What you are asked to do
An exact copy of the lines of the listing below between the "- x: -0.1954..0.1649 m" line and the "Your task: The" line, both included, is the whole answer; please omit the pictures.

:::::

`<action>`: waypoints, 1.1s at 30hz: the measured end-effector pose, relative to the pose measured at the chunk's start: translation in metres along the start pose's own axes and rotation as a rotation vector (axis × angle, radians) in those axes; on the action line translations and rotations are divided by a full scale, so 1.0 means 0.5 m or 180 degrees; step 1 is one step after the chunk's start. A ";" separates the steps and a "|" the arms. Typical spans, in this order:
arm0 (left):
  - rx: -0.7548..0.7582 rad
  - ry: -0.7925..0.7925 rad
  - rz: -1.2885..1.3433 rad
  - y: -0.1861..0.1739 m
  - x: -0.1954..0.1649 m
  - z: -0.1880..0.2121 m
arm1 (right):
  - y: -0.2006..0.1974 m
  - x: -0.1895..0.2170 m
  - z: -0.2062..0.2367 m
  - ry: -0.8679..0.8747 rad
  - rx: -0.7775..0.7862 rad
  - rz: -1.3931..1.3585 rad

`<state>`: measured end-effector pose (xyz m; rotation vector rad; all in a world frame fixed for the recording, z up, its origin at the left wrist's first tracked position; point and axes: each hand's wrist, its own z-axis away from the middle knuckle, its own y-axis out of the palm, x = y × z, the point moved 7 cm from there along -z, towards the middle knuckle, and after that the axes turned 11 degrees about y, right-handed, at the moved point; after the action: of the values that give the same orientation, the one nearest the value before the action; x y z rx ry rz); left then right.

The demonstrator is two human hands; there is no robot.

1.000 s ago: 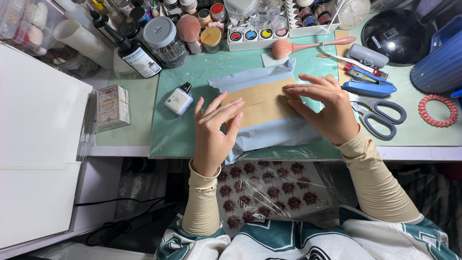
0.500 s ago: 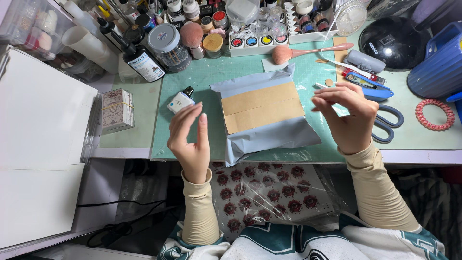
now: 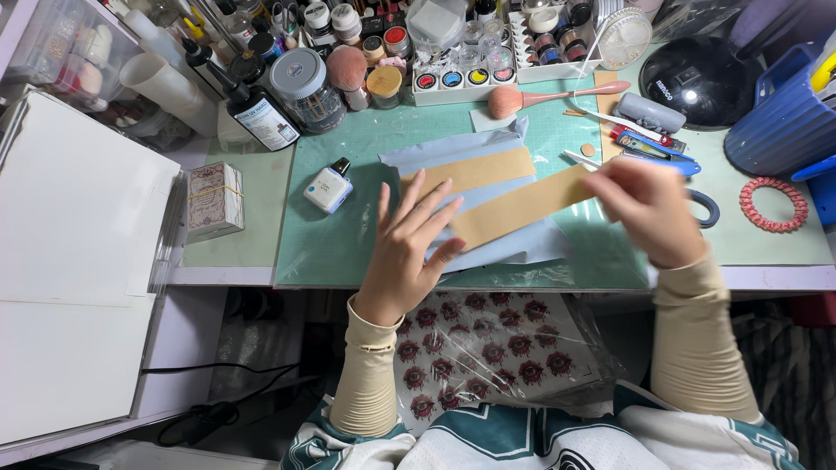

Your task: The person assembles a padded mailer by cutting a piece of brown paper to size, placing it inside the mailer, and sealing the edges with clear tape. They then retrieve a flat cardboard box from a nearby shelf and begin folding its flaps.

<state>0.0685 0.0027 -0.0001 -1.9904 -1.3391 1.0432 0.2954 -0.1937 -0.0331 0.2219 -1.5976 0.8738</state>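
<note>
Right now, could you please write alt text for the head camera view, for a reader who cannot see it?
The right hand lifts a tan strip off pale blue sheet on a green cutting mat, while the left hand presses the sheet flat. Jars, paints and scissors surround them.

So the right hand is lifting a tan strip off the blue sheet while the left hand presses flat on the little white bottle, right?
Not quite. In the head view the left hand presses flat on the blue sheet, not the white bottle, which stands apart to its left. The right hand does lift the tan strip.
</note>
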 end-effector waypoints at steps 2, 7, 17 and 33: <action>0.0001 0.0012 0.0057 0.003 -0.004 0.008 | -0.074 -0.026 0.003 -0.0337 -0.0795 0.0176; -0.0019 -0.0004 0.0049 0.008 -0.016 0.026 | -0.165 -0.088 -0.003 -0.0443 -0.1664 0.1195; -0.0549 -0.0122 -0.0047 -0.022 -0.019 0.043 | -0.145 0.039 0.047 -0.0677 -0.2329 0.1262; -0.0821 -0.0378 0.0048 -0.031 0.004 0.076 | -0.048 0.014 -0.028 -0.0601 -0.1429 0.1135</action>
<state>0.0294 0.0106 -0.0105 -2.1542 -1.5936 1.0548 0.3186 -0.1991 -0.0175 -0.3158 -2.0016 0.7496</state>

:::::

Response to this task
  - x: -0.1954..0.1649 m
  - z: -0.1880..0.2121 m
arm1 (right):
  - y: -0.2006..0.1974 m
  - x: -0.1895..0.2170 m
  - z: -0.2062..0.2367 m
  - ry: -0.8679..0.8747 rad
  - rx: -0.7775..0.7862 rad
  - rz: -1.3931..1.3585 rad

`<state>`: measured end-effector pose (xyz m; rotation vector rad; all in a world frame fixed for the recording, z up, its origin at the left wrist's first tracked position; point and axes: each hand's wrist, its own z-axis away from the middle knuckle, its own y-axis out of the palm, x = y × z, the point moved 7 cm from there along -z, towards the middle knuckle, and after that the axes turned 11 degrees about y, right-handed, at the moved point; after the action: of the values that give the same orientation, the one nearest the value before the action; x y z rx ry rz); left then right.

The demonstrator is two human hands; there is no robot.

1.000 s ago: 
0.500 s ago: 
now: 

Your task: The person assembles a padded mailer by cutting a piece of brown paper to size, placing it inside the mailer, and sealing the edges with clear tape. They then retrieve a flat cardboard box from a nearby shelf and begin folding its flaps.

This exercise requires nothing further.